24 sept. 2008

Si Milton savait...

"Point d'éloge flatteuse sans liberté de blâmer" écrivait Beaumarchais. La Securities Exchange Commission vient pourtant d'interdire 799 valeurs financières de short selling (vente à découvert). Les financiers, rejoints par Alan Greenspan, n'en reviennent toujours pas, surtout depuis que Ford, General Electric et General Motor ont rejoint la liste. Les uns prophétisent des "conséquences désastreuses" comme le patron d'Options Clearing Group, principale société de compensation sur les marchés dérivés. D'autres dénoncent la vacuité d'une telle mesure, puisqu'elle n'a pas empêché certaines valeurs bancaires de décrocher de 40% le lendemain. Par nature, les banques sont hémophiles : jusqu'ici, pour un dollar en propre, elles en prêtaient jusqu'à 20 et obtenaient les 19 manquants par endettement interbancaire. Du coup à la moindre blessure (subprimes) c'est tout le système financier qui fait une hémorragie. De ce point de vue, l'adoption des normes IFRS en comptabilité bancaire a joué le rôle du savon sur la planche. Mais s'il y a une leçon à tirer de ces semaines folles (le baril a bondit de 29 dollars en quatre jours), c'est bien qu'à l'avenir il faudra avoir moins de joueurs "too big to fail". Le problème c'est qu'on assiste exactement à l'inverse : on s'achemine vers plus de concentrations dans le secteur bancaire! Warren Buffet est entré au capital de Goldman Sachs, Merril Lynch a été absorbé par Bank of America, Lehman Bros partagé entre Barclays et Nomura, et HBOS englouti par Lloyds. Si on lui avait annoncé d'un coup l'interdiction temporaire du short selling suivie par un plan de bail-out à 700 milliards de dollars, Milton Friedman se serait très probablement étouffé sur place en avalant de travers.

17 sept. 2008

Juste un kif

Quand on était petits, on prenait parti pour certaines marques contre d'autres, et ces polémiques savantes occupaient souvent une partie de nos récrés.

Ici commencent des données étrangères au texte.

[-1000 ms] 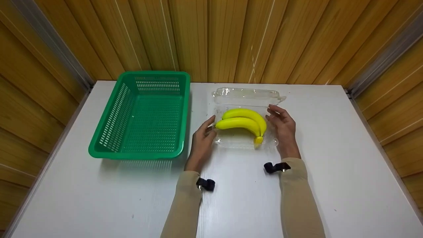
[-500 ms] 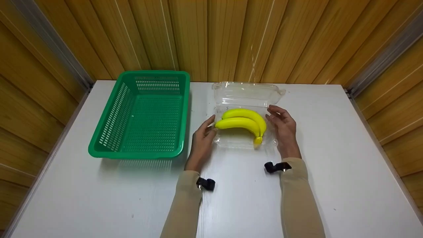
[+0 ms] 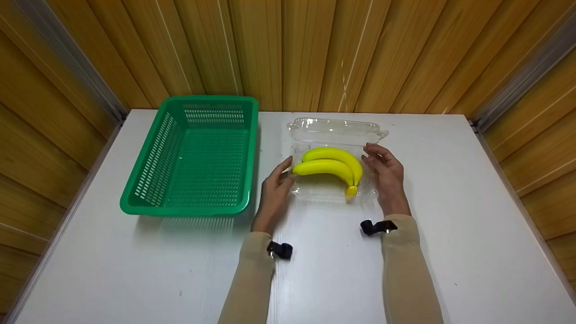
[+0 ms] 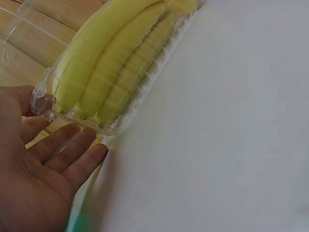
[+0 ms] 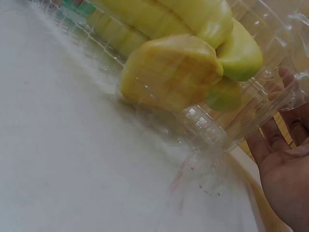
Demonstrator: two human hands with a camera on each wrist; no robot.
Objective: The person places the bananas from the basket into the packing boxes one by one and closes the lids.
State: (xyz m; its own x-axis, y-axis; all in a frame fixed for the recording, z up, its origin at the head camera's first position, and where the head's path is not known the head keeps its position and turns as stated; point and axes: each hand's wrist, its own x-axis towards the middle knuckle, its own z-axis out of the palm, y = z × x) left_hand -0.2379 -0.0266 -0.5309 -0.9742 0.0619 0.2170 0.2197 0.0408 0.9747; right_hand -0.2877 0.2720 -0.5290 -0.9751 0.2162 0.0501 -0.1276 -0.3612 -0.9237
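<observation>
A bunch of yellow bananas [image 3: 330,167] lies in a clear plastic clamshell box [image 3: 321,193], its stem end towards the near right. Folded back behind the base is the box's lid [image 3: 335,126]. My left hand [image 3: 275,189] is at the box's left end, palm inward, with loosely extended fingers touching the side near a corner clasp [image 4: 41,94]. At the opposite end my right hand [image 3: 388,175] reaches its fingertips to the rim. In the right wrist view, one fingertip [image 5: 287,77] shows through the plastic, and the bananas' blunt stem [image 5: 169,72] faces the camera.
A green plastic basket [image 3: 249,189] with slotted sides stands left of the box, close to my left hand. Wooden panel walls [image 3: 306,54] rise behind the white table [image 3: 324,279] and on both sides.
The lid's far edge tipped up about half a second ago and is lower again now. Both hands and the bananas have stayed nearly still.
</observation>
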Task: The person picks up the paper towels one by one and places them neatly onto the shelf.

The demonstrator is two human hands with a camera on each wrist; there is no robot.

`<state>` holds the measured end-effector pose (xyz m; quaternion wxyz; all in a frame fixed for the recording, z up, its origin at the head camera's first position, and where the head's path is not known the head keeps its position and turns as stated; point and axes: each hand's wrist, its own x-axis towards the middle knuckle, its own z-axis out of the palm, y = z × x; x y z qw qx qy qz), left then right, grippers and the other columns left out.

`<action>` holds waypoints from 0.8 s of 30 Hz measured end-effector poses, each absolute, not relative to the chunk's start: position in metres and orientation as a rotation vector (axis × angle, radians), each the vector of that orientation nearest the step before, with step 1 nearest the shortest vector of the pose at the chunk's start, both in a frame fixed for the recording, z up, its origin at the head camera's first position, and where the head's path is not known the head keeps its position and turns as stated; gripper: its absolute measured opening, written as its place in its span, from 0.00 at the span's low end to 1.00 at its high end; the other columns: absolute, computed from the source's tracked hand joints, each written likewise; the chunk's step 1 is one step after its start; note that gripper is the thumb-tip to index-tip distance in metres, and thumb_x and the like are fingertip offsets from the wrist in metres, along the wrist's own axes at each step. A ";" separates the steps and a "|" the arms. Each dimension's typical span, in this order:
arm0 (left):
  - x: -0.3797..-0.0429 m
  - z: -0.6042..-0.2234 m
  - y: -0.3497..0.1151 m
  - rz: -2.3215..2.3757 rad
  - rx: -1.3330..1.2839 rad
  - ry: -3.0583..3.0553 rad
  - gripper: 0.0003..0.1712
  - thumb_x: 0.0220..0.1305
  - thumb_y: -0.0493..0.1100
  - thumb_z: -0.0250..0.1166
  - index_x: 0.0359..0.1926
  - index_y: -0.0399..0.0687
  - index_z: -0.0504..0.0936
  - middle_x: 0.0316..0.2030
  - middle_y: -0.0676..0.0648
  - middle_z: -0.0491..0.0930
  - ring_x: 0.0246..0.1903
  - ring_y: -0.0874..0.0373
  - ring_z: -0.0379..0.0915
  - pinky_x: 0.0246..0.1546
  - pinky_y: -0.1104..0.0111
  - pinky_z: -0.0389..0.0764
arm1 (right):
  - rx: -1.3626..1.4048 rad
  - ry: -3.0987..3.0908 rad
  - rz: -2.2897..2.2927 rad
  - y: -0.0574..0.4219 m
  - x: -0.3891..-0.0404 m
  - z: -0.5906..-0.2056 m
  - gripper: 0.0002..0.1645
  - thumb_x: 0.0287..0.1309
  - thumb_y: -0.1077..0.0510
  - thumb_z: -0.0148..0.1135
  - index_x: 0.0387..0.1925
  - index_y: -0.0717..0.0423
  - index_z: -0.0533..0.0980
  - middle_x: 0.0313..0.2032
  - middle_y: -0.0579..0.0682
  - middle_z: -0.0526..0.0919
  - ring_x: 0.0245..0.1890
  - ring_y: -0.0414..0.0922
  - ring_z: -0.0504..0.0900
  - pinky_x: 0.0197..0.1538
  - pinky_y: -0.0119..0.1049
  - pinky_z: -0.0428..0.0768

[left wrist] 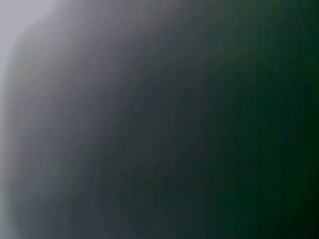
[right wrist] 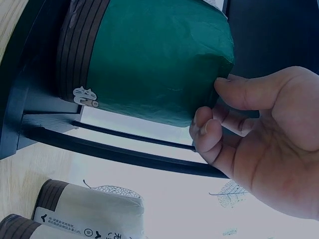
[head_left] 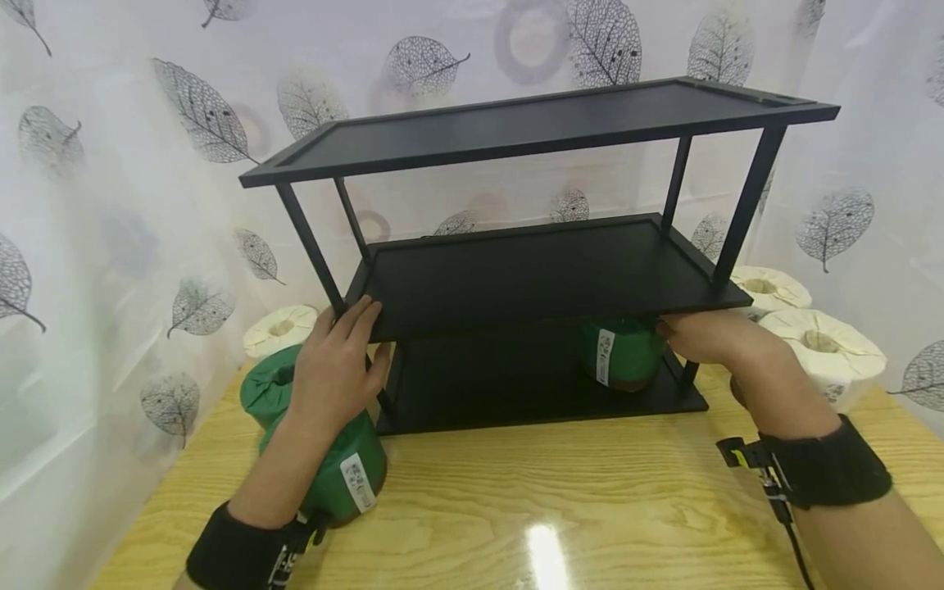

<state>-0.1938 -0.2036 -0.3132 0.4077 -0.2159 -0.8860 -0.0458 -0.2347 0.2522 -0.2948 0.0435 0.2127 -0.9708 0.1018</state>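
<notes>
A black three-tier shelf rack [head_left: 501,274] stands on the table. At its left end my left hand [head_left: 335,369] holds the middle board, fingers on top and thumb below the front edge. My right hand [head_left: 711,340] reaches under the middle board at the right. It pinches the crumpled top edge of a green-wrapped toilet paper roll [right wrist: 159,59], which is over the bottom board near the right posts. Whether the roll touches the board is unclear. Two more green rolls, one behind [head_left: 269,381] and one in front [head_left: 342,467], stand beneath my left forearm. The left wrist view is a dark blur.
White-wrapped rolls stand right of the rack, one nearer [head_left: 822,348] and one farther [head_left: 770,287]; another white roll [head_left: 280,328] is at the left. A leaf-patterned curtain [head_left: 472,49] hangs behind the wooden table [head_left: 457,500].
</notes>
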 end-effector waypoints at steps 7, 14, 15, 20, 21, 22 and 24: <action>-0.193 -0.313 -0.203 -0.122 -0.538 -2.239 0.28 0.58 0.42 0.70 0.57 0.32 0.79 0.58 0.33 0.79 0.53 0.33 0.76 0.54 0.47 0.78 | 0.631 -3.007 0.322 0.253 -0.236 -0.297 0.29 0.68 0.65 0.51 0.69 0.60 0.65 0.64 0.68 0.67 0.63 0.65 0.68 0.66 0.66 0.63; -0.193 -0.313 -0.203 -0.121 -0.542 -2.235 0.28 0.58 0.42 0.70 0.57 0.32 0.79 0.58 0.33 0.79 0.54 0.33 0.76 0.55 0.47 0.77 | 0.617 -3.003 0.341 0.253 -0.237 -0.298 0.27 0.69 0.63 0.49 0.68 0.61 0.64 0.64 0.69 0.66 0.63 0.64 0.68 0.67 0.66 0.63; -0.193 -0.313 -0.203 -0.119 -0.542 -2.235 0.28 0.58 0.42 0.70 0.57 0.32 0.79 0.58 0.33 0.79 0.54 0.33 0.76 0.55 0.47 0.77 | 0.617 -2.998 0.348 0.252 -0.237 -0.298 0.27 0.69 0.63 0.49 0.68 0.62 0.65 0.64 0.69 0.66 0.63 0.64 0.68 0.67 0.66 0.63; -0.193 -0.313 -0.203 -0.114 -0.541 -2.234 0.28 0.58 0.42 0.70 0.57 0.32 0.79 0.58 0.33 0.79 0.54 0.33 0.76 0.55 0.47 0.77 | 0.617 -2.979 0.360 0.252 -0.237 -0.298 0.26 0.70 0.62 0.48 0.67 0.62 0.65 0.63 0.69 0.67 0.62 0.63 0.69 0.66 0.65 0.63; -0.193 -0.312 -0.203 -0.113 -0.541 -2.235 0.28 0.58 0.42 0.70 0.58 0.32 0.79 0.58 0.33 0.79 0.54 0.33 0.76 0.55 0.47 0.77 | 0.624 -2.964 0.359 0.252 -0.237 -0.299 0.25 0.70 0.62 0.48 0.67 0.62 0.65 0.62 0.68 0.67 0.62 0.63 0.70 0.66 0.65 0.64; -0.193 -0.312 -0.203 -0.112 -0.541 -2.235 0.28 0.58 0.42 0.70 0.57 0.32 0.79 0.58 0.33 0.79 0.54 0.33 0.76 0.55 0.47 0.77 | 0.635 -2.944 0.353 0.252 -0.237 -0.299 0.25 0.70 0.62 0.49 0.66 0.62 0.66 0.61 0.68 0.68 0.61 0.63 0.71 0.66 0.64 0.65; -0.193 -0.313 -0.203 -0.113 -0.539 -2.236 0.28 0.58 0.42 0.70 0.57 0.32 0.79 0.58 0.33 0.79 0.54 0.33 0.76 0.55 0.47 0.78 | 0.655 -2.895 0.352 0.251 -0.237 -0.301 0.23 0.69 0.62 0.50 0.63 0.63 0.68 0.59 0.68 0.70 0.60 0.62 0.72 0.65 0.64 0.65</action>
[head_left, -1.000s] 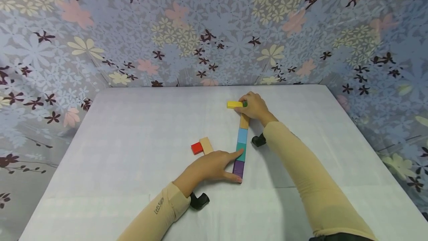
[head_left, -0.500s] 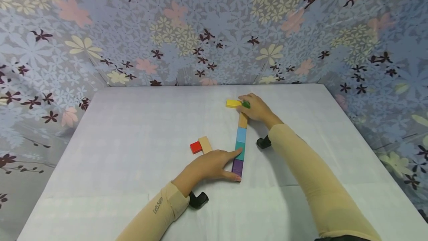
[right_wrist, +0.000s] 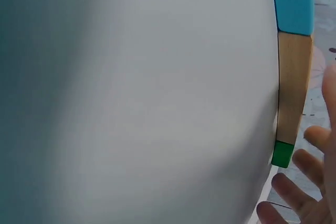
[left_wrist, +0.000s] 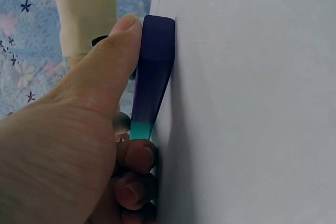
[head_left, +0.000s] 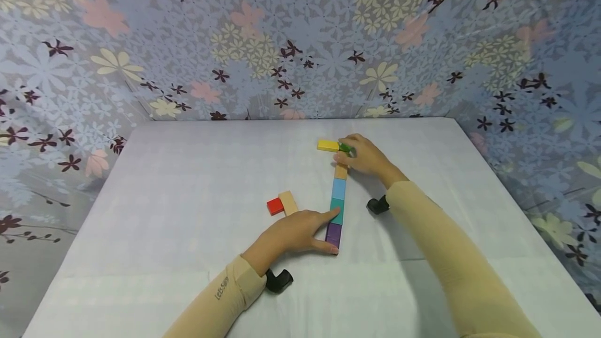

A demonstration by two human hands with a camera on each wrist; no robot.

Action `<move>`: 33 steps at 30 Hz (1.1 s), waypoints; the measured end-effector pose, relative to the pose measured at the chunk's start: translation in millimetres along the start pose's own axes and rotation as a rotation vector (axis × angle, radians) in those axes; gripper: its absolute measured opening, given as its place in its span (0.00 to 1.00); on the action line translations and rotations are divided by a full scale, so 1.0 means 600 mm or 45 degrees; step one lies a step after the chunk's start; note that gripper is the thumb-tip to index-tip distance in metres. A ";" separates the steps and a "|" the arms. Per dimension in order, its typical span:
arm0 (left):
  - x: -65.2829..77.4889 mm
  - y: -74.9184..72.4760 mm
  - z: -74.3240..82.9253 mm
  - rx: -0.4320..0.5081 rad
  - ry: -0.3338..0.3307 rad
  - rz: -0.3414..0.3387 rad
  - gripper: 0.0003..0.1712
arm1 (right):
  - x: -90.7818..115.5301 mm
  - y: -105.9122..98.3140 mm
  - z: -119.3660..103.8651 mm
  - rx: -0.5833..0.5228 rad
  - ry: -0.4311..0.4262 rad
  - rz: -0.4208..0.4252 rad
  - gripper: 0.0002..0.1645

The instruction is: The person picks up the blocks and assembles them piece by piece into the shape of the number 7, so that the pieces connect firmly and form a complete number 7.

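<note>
Several blocks form a row on the table: a purple block (head_left: pixel 333 234), a teal block (head_left: pixel 336 216), a light blue block (head_left: pixel 338 189), a wood-coloured block (head_left: pixel 340 172) and a green block (head_left: pixel 345 147) at the far end. A yellow block (head_left: pixel 327 145) lies crosswise to the left of the green one. My left hand (head_left: pixel 300 231) rests against the row's left side, index finger on the teal block and thumb along the purple one. My right hand (head_left: pixel 368 158) hovers by the far end; in the right wrist view its spread fingers (right_wrist: pixel 310 169) are apart from the green block.
A red block (head_left: pixel 275 206) and a pale wooden block (head_left: pixel 288 202) lie left of the row, the wooden one partly behind my left hand. The white-covered table (head_left: pixel 197 181) ends at a flowered cloth (head_left: pixel 281 40). Black wrist cameras (head_left: pixel 279 281) hang under both wrists.
My right hand has drawn slightly back and to the right from the green block, which now shows more. My left hand and the row have stayed put.
</note>
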State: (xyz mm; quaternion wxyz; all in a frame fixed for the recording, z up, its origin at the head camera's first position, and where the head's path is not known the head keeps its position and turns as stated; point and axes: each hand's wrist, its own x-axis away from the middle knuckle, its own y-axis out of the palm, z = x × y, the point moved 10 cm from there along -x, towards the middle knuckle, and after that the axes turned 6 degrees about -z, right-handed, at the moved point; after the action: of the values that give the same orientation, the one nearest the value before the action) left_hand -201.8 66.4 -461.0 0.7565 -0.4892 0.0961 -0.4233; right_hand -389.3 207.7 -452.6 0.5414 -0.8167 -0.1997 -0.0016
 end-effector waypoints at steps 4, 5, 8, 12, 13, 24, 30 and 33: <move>0.002 -0.003 -0.001 -0.006 -0.005 0.002 0.54 | 0.009 0.005 0.003 0.073 -0.011 -0.039 0.52; 0.002 -0.003 -0.001 -0.004 -0.003 0.002 0.54 | 0.012 0.005 0.003 0.085 -0.014 -0.046 0.53; 0.003 -0.001 0.000 -0.006 0.005 -0.004 0.54 | 0.017 0.009 0.006 0.112 -0.011 -0.077 0.57; 0.007 0.000 0.000 0.016 0.022 -0.008 0.53 | 0.021 0.014 0.012 0.135 0.006 -0.120 0.62; 0.009 -0.001 -0.001 0.020 0.027 -0.001 0.52 | 0.022 0.015 0.013 0.137 0.008 -0.124 0.63; 0.064 -0.065 -0.036 0.005 0.112 0.288 0.39 | 0.022 0.017 0.011 0.123 0.015 -0.119 0.65; 0.100 -0.103 -0.081 -0.084 0.031 0.494 0.40 | 0.027 0.018 0.008 0.118 -0.005 -0.137 0.68; 0.104 -0.108 -0.105 -0.093 -0.084 0.499 0.41 | 0.029 0.021 0.009 0.123 -0.005 -0.152 0.69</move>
State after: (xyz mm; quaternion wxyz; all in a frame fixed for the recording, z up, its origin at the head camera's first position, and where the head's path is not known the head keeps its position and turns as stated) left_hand -233.7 -31.9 -422.5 0.8088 -0.5021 0.1798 -0.2479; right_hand -370.2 214.0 -462.0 0.5787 -0.7763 -0.2489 -0.0225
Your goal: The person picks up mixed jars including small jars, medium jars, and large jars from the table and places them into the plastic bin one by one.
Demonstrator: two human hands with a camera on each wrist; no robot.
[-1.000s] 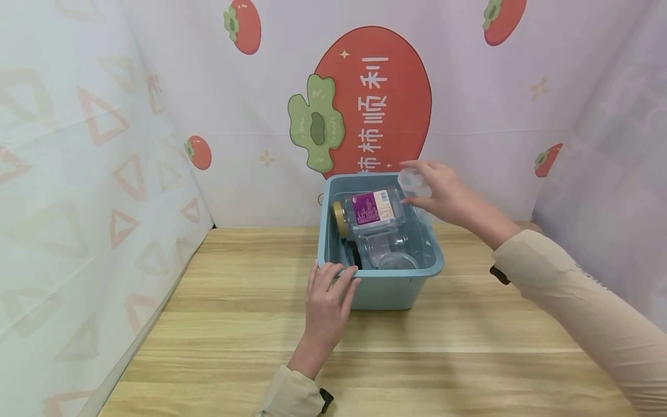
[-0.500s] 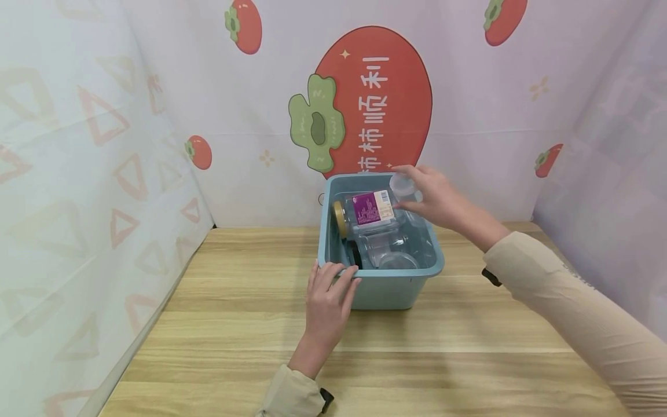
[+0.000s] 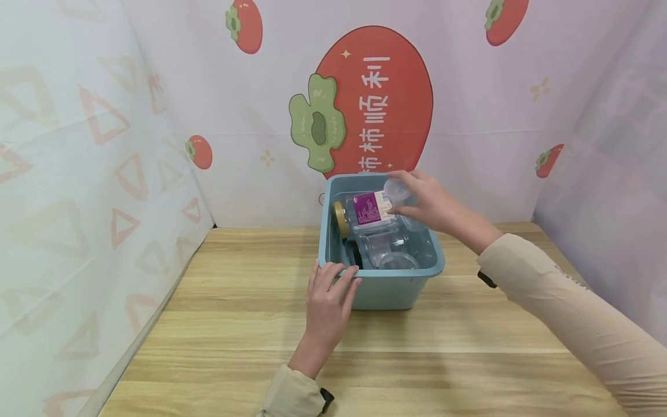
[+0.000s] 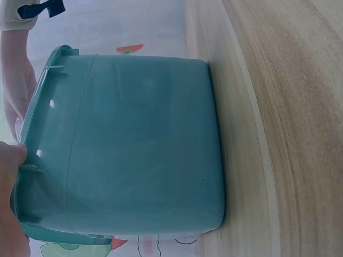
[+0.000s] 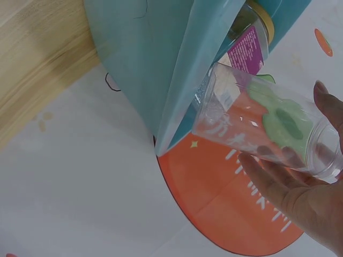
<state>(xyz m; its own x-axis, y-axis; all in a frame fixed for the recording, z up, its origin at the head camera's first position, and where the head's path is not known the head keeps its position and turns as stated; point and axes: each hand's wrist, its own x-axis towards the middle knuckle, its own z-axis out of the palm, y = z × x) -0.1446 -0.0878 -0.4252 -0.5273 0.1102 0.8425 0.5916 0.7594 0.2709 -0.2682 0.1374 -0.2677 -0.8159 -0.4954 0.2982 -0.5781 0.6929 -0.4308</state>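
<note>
My right hand (image 3: 429, 200) grips a clear plastic jar (image 5: 236, 115) near its round end, over the back right of a blue plastic bin (image 3: 385, 295). In the right wrist view the jar's far end dips past the bin's rim, and its body is see-through. My left hand (image 3: 328, 301) holds the bin's near left rim, with its thumb against the outer wall in the left wrist view. Inside the bin lies a jar with a purple label (image 3: 367, 208) and a gold lid (image 3: 340, 220). Nearer the front lies another clear jar (image 3: 377, 246) with a black lid (image 3: 355, 255).
The bin stands on a wooden table (image 3: 234, 324) near its back edge. A white curtain (image 3: 260, 104) printed with red persimmons hangs behind it, and more cloth (image 3: 104, 202) closes off the left side.
My right hand has moved left and slightly down with the clear jar, further over the bin. The left hand and the bin have stayed in place.
</note>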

Je me souviens que j'étais pro-Nintendo (anti-Sega), pro-Nike (anti-Reebok), pro-Lego (anti-Playmobile), pro-Atari (anti-Amiga), etc... Si je vous raconte tout ça, c'est que j'étais absolument fan de Nintendo et que je viens de lire dans le Financial Times (du 15 sep) : "Nintendo is on track to earn more for their company this year than the average Goldman Sachs employee did in 2007, the investment bank’s best ever year". Waou! quelle claque! :)))

14 sept. 2008

Ce blog n'est pas en grève

S'il est permis d'exprimer une réserve, un avis tout simplement, j'aimerai dire pourquoi tout ce raffut autour du procès de Mohamed Erraji me gêne aux entournures. D'abord rappeler que la presse marocaine, vivace comme jamais (l'arabophone surtout), ne se prive pas de malmener les politiques du Roi à longueur de colonnes. Le Maroc n'est pas la Tunisie ou la Corée du Nord, et Mohamed Erraji est encore moins ce fer de lance électronique de l'avant-garde refuznik qu'on nous vend ici et là. Ensuite, dès la première lecture, le dernier paragraphe de son papier m'a fait l'effet d'une douche froide : "Quand le prince héritier régnera un jour (...) il gouvernera sans doutes en suivant la même logique. En conséquence on n'a qu'a...". Un terrible procès d'intention à l'encontre de Moulay Hassan qui n'est âgé que de cinq ans! Même Obama et ses lieutenants les plus zêlés se sont abstenus d'enrégimenter la fille de Sarah Palin (enceinte à 17 ans) dans leur campagne contre McCain... Second effet kisscool malheureux : Mohamed Erraji suggère dans son article que le monarque donnerait une mauvaise éducation à son fils, or si ça n'entre pas dans votre définition de ce qu'est une attaque personnelle à caractère diffamatoire, je ne vois pas bien ce qui peut nous mettre d'accord! Ce n'est pas parce qu'on est blogueur qu'on peut tout se permettre sans jamais rien se voir reprocher, et ce n'est pas non plus parce qu’on est roi, ou futur roi, qu'on n'a pas droit à un minimum de considération, en l'occurence en tant que père de famille. Pour l'anecdote, cette semaine ce n'est pas un blogueur mais un cinéaste qui a été arrêté par la police, pour avoir collé un poster de promotion de son dernier film, un pamphlet antimonarchiste. Ce cinéaste s'appelle Fumiki Watanabe et ça s'est passé au Japon.